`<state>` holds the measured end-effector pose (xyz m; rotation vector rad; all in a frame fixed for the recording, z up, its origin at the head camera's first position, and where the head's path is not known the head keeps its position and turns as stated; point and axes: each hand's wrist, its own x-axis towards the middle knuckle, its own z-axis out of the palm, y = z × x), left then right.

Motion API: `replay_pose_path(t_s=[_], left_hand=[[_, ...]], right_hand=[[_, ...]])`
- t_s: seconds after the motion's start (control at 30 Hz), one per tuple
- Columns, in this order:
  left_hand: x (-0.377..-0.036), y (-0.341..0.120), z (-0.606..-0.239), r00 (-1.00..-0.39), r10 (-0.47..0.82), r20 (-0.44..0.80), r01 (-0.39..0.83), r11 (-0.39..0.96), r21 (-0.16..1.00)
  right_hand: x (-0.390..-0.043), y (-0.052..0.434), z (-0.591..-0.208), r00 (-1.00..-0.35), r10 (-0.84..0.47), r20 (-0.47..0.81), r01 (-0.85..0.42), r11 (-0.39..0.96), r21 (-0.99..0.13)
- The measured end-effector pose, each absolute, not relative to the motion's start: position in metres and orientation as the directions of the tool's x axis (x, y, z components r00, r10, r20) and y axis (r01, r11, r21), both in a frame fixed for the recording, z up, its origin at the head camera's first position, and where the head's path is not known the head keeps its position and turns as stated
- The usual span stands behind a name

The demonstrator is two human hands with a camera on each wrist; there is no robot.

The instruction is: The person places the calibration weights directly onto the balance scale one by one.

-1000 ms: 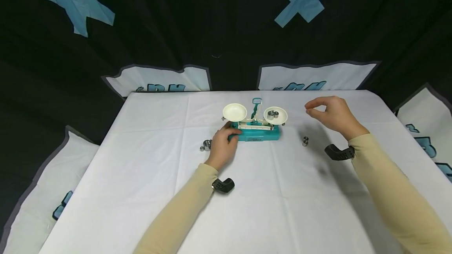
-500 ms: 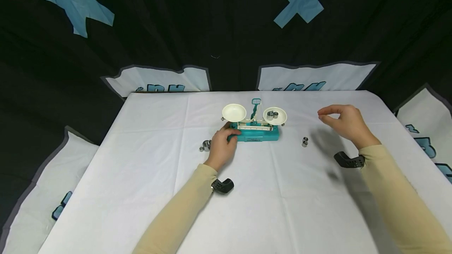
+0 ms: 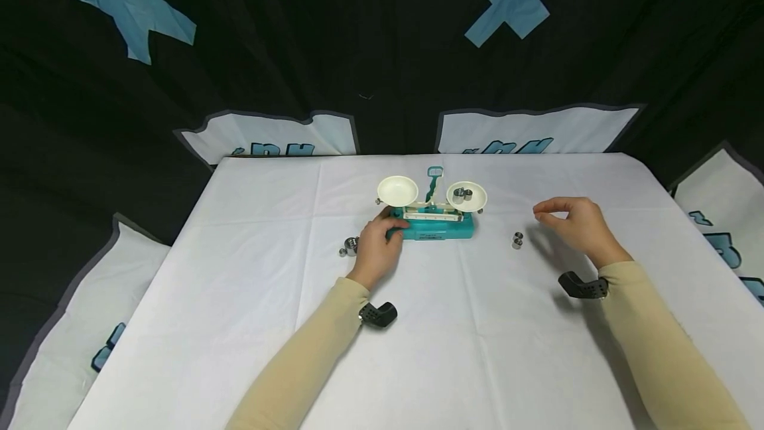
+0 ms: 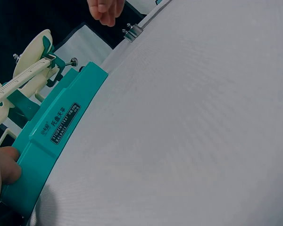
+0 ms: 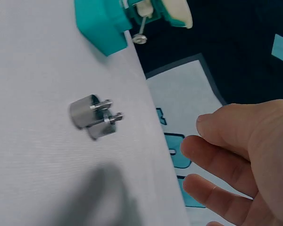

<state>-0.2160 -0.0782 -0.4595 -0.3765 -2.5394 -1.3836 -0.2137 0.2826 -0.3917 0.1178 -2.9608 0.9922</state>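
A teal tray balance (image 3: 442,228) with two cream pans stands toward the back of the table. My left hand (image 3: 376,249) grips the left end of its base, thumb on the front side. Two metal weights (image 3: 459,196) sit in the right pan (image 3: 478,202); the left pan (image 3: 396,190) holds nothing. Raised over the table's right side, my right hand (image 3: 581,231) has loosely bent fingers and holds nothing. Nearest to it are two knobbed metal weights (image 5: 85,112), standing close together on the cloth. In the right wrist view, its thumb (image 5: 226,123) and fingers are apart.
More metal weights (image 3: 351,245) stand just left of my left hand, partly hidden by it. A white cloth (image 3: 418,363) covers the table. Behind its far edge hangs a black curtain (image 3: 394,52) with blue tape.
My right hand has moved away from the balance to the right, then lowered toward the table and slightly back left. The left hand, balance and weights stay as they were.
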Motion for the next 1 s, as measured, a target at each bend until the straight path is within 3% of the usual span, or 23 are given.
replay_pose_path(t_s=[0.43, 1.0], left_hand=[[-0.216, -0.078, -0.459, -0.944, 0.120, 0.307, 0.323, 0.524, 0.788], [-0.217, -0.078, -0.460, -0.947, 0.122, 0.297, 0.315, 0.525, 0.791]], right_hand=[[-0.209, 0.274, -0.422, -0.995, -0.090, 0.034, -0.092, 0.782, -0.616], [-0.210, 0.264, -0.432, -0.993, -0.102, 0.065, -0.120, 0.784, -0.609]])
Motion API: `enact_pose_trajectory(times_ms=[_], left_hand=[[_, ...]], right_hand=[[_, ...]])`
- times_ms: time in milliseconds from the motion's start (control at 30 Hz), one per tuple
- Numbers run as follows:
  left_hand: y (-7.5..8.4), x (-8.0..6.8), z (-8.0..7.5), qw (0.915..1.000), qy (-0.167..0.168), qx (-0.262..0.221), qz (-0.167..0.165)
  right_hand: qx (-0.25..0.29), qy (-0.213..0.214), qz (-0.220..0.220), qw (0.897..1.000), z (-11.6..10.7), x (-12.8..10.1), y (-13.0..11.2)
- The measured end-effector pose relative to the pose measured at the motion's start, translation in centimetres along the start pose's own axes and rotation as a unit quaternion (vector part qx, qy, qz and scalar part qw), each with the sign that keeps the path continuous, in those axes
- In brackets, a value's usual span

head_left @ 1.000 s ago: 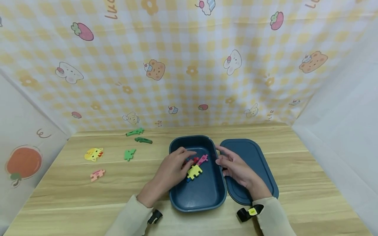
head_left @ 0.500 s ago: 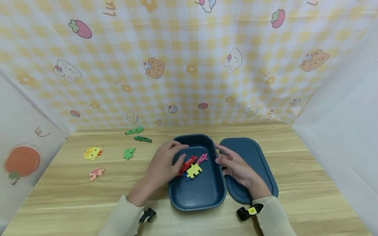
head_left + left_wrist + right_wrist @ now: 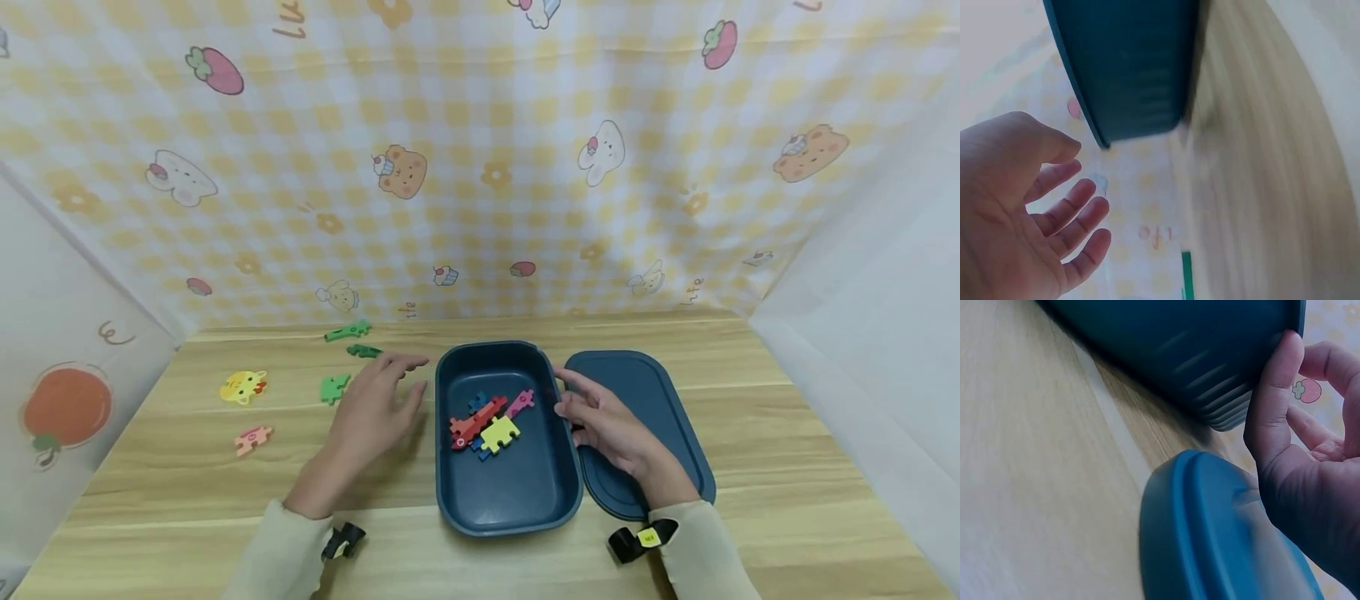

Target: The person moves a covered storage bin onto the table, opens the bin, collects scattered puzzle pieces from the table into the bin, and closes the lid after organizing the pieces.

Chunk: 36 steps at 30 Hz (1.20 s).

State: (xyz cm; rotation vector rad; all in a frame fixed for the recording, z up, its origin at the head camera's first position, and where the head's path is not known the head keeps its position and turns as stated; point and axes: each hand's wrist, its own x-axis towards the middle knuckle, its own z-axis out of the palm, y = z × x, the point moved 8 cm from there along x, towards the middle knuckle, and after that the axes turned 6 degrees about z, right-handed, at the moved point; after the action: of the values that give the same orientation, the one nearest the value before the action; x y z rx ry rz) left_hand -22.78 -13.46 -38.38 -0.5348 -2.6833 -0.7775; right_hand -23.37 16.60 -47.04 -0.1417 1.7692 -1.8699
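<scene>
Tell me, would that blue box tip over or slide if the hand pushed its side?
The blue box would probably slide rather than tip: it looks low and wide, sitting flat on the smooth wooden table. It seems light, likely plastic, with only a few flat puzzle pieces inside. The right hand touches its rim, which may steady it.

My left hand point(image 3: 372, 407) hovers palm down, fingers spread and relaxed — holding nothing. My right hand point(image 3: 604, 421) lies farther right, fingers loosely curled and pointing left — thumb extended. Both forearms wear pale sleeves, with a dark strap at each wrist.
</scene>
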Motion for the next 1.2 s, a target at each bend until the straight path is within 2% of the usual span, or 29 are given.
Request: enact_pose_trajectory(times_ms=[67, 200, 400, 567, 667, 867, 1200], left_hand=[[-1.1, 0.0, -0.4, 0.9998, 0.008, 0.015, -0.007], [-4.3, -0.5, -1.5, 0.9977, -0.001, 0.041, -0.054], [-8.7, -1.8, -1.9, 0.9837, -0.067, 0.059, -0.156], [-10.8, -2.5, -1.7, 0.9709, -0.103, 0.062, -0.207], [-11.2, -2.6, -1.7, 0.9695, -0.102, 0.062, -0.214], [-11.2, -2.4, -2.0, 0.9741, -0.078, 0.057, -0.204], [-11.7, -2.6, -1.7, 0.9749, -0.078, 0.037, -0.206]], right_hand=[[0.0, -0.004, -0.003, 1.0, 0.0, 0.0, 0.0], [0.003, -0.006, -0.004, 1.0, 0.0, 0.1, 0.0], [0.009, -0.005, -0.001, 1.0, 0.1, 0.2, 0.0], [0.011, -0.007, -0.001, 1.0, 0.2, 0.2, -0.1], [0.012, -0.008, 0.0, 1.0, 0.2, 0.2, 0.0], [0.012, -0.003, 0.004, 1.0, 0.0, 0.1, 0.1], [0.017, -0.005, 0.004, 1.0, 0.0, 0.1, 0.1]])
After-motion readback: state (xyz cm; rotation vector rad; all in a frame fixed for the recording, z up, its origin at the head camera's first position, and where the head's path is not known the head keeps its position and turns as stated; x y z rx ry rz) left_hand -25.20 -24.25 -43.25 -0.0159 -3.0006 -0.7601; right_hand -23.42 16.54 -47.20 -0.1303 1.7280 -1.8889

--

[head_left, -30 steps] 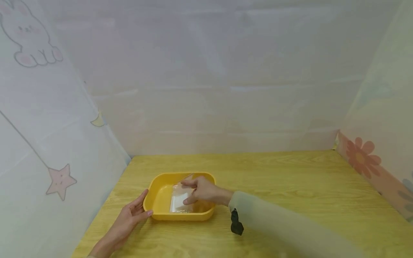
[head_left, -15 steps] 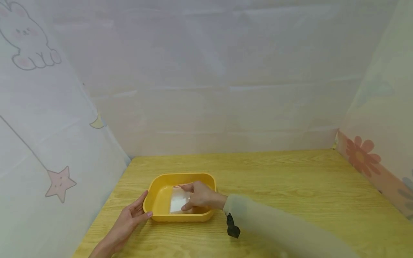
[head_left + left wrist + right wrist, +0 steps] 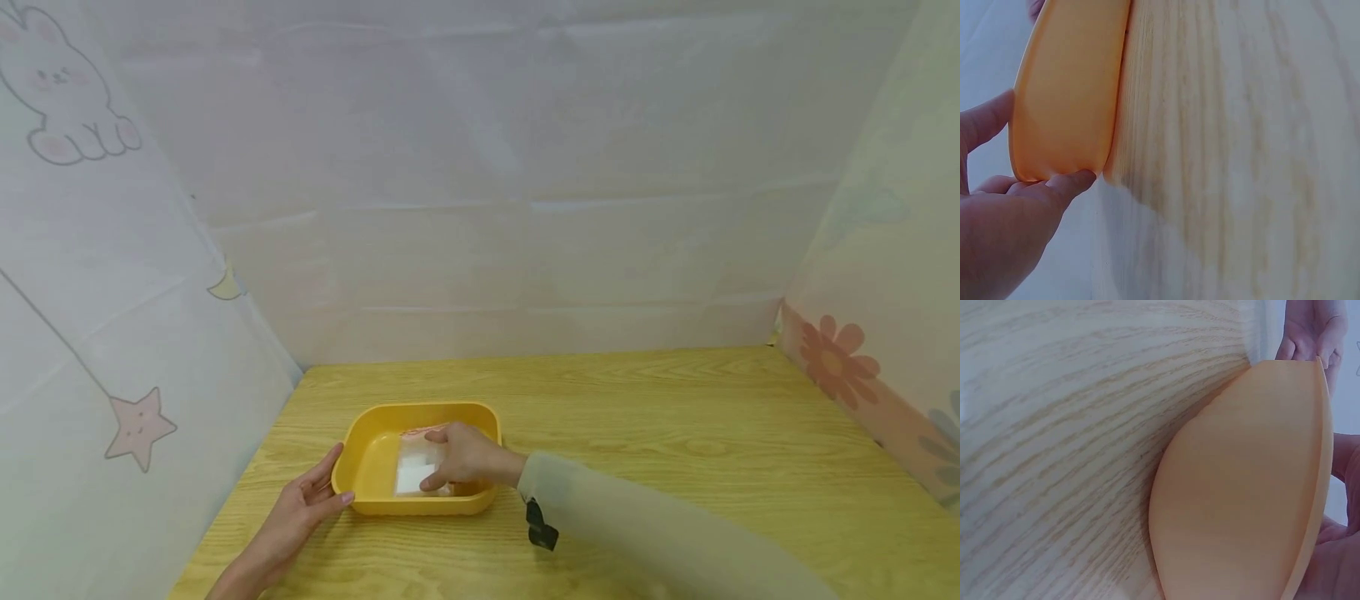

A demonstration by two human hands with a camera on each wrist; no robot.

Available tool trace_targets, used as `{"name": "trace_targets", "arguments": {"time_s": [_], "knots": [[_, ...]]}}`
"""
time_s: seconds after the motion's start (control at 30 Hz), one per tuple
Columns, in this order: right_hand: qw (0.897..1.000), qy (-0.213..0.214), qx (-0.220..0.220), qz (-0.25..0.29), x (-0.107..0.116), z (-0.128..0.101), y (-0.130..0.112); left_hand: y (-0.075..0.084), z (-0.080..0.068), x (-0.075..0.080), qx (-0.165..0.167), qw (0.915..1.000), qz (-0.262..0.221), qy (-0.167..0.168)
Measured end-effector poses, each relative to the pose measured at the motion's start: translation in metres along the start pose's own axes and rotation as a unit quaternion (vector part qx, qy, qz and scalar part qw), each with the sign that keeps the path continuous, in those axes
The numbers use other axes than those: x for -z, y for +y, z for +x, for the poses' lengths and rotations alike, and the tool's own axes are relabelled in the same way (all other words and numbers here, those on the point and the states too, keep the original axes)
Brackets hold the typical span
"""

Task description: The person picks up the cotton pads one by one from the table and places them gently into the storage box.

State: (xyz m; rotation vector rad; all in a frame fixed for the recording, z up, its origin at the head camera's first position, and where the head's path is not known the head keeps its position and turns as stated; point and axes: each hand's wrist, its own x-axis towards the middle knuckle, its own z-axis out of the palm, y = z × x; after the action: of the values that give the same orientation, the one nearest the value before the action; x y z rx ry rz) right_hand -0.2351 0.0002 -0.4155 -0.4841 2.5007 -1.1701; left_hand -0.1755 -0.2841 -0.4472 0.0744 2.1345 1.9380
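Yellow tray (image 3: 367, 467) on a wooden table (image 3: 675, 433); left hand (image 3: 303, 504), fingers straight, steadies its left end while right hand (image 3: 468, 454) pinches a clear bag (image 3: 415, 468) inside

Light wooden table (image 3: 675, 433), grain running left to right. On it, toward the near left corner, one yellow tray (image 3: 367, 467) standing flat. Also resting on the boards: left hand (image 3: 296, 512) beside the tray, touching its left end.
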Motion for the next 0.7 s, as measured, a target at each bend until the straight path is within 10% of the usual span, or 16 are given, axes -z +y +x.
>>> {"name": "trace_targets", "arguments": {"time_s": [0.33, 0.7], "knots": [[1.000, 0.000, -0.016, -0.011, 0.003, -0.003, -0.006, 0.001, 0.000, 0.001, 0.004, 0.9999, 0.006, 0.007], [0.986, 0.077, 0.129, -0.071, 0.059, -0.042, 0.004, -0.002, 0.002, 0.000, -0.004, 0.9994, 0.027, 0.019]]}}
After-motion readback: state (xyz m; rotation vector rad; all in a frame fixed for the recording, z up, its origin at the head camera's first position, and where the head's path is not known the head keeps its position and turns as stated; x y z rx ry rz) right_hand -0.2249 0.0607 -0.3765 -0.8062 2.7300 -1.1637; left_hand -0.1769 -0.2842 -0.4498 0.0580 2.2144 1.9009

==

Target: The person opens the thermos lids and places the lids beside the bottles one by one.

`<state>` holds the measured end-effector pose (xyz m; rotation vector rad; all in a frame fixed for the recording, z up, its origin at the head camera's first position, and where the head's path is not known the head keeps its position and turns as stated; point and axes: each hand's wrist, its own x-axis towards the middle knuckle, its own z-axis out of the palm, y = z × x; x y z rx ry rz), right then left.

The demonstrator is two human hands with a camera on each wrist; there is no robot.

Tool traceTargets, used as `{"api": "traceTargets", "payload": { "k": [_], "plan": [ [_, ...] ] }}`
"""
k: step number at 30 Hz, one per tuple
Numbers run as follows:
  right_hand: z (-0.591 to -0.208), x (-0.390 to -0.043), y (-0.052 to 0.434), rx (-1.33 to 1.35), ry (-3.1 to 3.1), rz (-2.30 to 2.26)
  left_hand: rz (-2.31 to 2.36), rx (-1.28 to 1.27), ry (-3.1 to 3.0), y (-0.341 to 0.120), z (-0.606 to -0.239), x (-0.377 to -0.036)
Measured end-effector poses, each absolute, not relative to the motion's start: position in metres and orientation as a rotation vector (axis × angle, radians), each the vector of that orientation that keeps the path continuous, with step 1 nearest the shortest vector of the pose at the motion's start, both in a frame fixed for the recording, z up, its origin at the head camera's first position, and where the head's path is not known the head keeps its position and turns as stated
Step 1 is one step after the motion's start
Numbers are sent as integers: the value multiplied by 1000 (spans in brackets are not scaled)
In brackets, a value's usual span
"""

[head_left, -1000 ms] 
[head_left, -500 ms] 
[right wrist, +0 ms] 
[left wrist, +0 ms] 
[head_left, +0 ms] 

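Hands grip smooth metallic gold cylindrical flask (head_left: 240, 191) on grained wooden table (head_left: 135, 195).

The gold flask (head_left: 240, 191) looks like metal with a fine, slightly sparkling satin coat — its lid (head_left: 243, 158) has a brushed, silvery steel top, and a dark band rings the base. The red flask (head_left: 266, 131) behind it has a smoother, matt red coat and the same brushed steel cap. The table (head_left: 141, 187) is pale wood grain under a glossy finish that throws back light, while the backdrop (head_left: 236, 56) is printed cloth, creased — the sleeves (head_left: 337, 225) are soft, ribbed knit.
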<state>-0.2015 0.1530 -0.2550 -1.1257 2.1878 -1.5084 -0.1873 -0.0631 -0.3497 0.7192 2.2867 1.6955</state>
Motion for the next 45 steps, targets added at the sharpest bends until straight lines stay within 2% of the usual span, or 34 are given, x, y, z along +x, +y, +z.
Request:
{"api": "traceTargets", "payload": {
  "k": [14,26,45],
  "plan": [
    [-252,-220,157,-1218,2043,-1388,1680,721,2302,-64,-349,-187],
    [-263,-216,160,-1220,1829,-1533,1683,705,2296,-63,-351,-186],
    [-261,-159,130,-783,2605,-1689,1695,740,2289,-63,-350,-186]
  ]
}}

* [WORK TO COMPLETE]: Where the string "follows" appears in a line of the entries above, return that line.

* [WRITTEN RESPONSE]:
- Numbers run as follows:
Numbers run as follows:

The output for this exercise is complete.